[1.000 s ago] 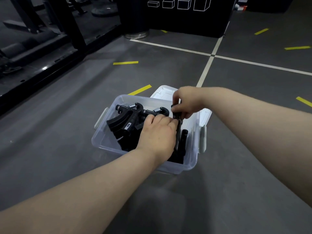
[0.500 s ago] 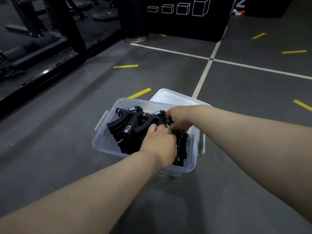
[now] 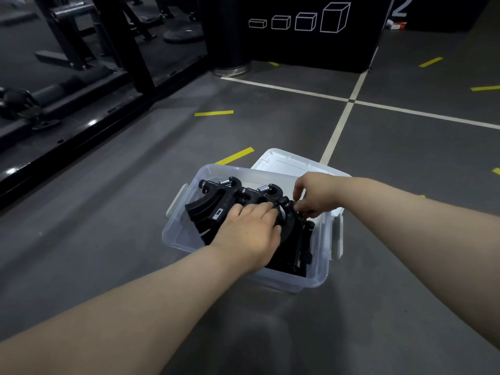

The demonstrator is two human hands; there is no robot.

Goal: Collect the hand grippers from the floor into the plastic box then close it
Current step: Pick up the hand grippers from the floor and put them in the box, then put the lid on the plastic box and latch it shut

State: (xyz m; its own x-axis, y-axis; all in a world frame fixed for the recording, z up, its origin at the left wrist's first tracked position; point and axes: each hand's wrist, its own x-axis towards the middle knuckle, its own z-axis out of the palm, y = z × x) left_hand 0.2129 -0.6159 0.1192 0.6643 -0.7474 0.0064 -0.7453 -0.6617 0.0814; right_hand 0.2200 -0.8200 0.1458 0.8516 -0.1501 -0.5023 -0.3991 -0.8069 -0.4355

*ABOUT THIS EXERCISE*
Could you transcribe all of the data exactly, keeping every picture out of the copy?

*YOUR SOLUTION*
[1.000 s ago] 
[0.500 s ago] 
[now] 

The demonstrator is two human hands; there is no robot.

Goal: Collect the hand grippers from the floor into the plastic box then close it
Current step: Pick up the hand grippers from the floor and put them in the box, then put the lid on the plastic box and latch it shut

State: (xyz m; its own x-axis, y-axis; all in a world frame fixed for the recording, z up, its origin at the left wrist's first tracked position; point and axes: each hand's wrist, its own x-axis towards the middle knuckle, its own z-axis out of the palm, y = z × x) left_hand 0.2129 -0.6159 0.1192 0.6643 -0.7474 0.0064 -0.7453 -0.6617 0.0814; right_hand 0.2200 -0.8200 0.1458 0.8516 -0.1501 -0.5023 -0.3991 -0.8069 -0.4355

There is nothing further to add to the answer.